Ph.D. in Business Administration

First Advisor

Kathleen Fuller

Second Advisor

Robert Van Ness

Third Advisor

Arup Ganguly

Relational Format

dissertation/thesis

Abstract

Minority and female entrepreneurs who have sought to raise capital in private (exempt) securities offerings in the U.S. have encountered a market in which they are substantially underrepresented. The most relied on exemption, Regulation D (Reg D), generally requires that investors meet wealth requirements. Such “accredited” investors may seek investment opportunities in networks from which minorities and women are excluded or that are biased against them. In 2012, the Securities and Exchange Commission created a new crowdfunding exemption (Reg CF) that was intended to improve access to capital for such disadvantaged entrepreneurs. Reg CF generally allows anyone to invest and firms to conduct offerings a website. I find that Black, Hispanic and Asian entrepreneurs are 1.5 to 3.5 times more likely than white entrepreneurs to choose Reg CF over Reg D. White female entrepreneurs are 40 percent more likely to choose Reg CF than are white male entrepreneurs.
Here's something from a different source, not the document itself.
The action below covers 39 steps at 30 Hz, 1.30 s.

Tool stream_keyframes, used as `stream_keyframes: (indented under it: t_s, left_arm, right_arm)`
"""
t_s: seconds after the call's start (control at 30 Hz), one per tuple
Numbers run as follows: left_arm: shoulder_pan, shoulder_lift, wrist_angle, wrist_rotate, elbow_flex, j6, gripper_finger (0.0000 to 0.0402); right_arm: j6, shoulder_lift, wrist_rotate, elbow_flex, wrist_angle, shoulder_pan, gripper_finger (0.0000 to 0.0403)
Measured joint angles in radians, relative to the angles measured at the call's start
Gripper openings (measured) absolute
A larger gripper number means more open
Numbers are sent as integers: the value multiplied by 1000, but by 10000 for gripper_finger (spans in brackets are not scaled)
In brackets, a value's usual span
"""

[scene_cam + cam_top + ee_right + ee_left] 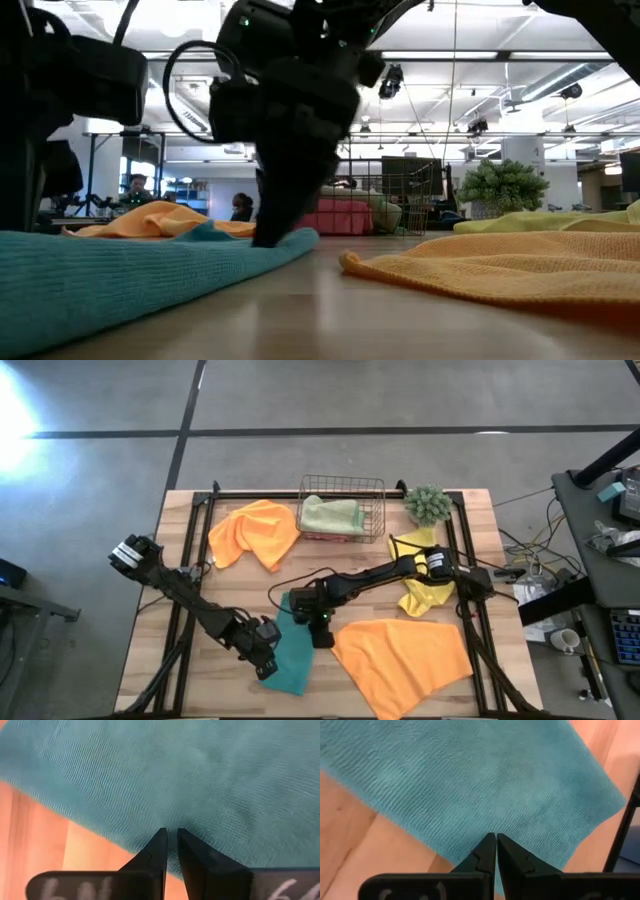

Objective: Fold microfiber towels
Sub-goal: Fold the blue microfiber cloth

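Note:
The teal towel [288, 650] lies on the table near its front, left of centre. My left gripper [496, 836] is shut at the towel's near-left edge and also shows in the high view [265, 663]. My right gripper [171, 831] is shut at the towel's far end and also shows in the high view [303, 612] and the low view [272, 232]. One orange towel [405, 655] lies spread at the near right, another [255, 532] at the far left. The yellow towel [425, 575] lies at the right. The sage green towel [330, 513] lies on the pink one [328, 536] in the basket. My left gripper has its shut fingertips on the teal towel just inside its near-left edge [470, 840], coming in over that edge and slanting down. The towel lies flat on the table. One layer or several, I cannot tell. My right gripper pinches the teal towel at its far end [172, 822], with a sliver of cloth between the fingertips. The fingers come from above, pointing down [275, 215]. The towel's end [295, 240] rests on the table.
The copper wire basket [378, 510] stands at the far edge in the middle, and the small green plant [427, 503] stands to its right. Black frame rails [190, 550] run along the table's left and right sides. Bare wood shows between the teal and orange towels [325, 680].

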State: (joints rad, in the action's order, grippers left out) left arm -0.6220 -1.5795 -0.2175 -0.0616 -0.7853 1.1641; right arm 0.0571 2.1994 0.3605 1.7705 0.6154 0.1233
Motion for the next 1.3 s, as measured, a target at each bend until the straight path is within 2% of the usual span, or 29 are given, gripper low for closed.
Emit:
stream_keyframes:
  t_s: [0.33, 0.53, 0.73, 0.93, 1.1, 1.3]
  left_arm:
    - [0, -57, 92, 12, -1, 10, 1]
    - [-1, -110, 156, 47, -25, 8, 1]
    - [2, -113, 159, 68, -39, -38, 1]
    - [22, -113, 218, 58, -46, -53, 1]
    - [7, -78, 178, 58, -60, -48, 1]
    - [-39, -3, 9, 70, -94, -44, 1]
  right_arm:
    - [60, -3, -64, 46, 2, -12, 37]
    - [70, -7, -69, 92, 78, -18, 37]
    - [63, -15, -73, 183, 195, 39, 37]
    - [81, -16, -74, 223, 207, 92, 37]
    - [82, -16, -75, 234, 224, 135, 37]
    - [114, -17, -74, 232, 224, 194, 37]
I find no evidence that entrepreneurs’ preference for crowdfunding rises in the share of local, same-race/ethnicity investors or that female entrepreneurs’ Reg CF preference rises in the female proportion of the local population. Their crowdfunding preference does not appear to be rewarded. Black entrepreneurs’ offerings are less likely to succeed than are white entrepreneurs under both exemptions. Non-white, Black, Hispanic and female entrepreneurs raise less in both markets than, respectively, white and white male entrepreneurs raise. I find no evidence that minority or female entrepreneurs fare better (or less worse) in terms of binary outcomes or the amount raised in the crowdfunding market. There is risk that Reg CF’s hoped-for democratizing effect may be a false lure that leads firms to choose an exemption that more burdensome and results in their paying more to raise less. Finally, there is no evidence that crowdfunding has, more generally, solved the perceived problem of small firms’ being practicably excluded from using other exemptions as most crowdfunding issuers have successfully raised capital under other exemptions.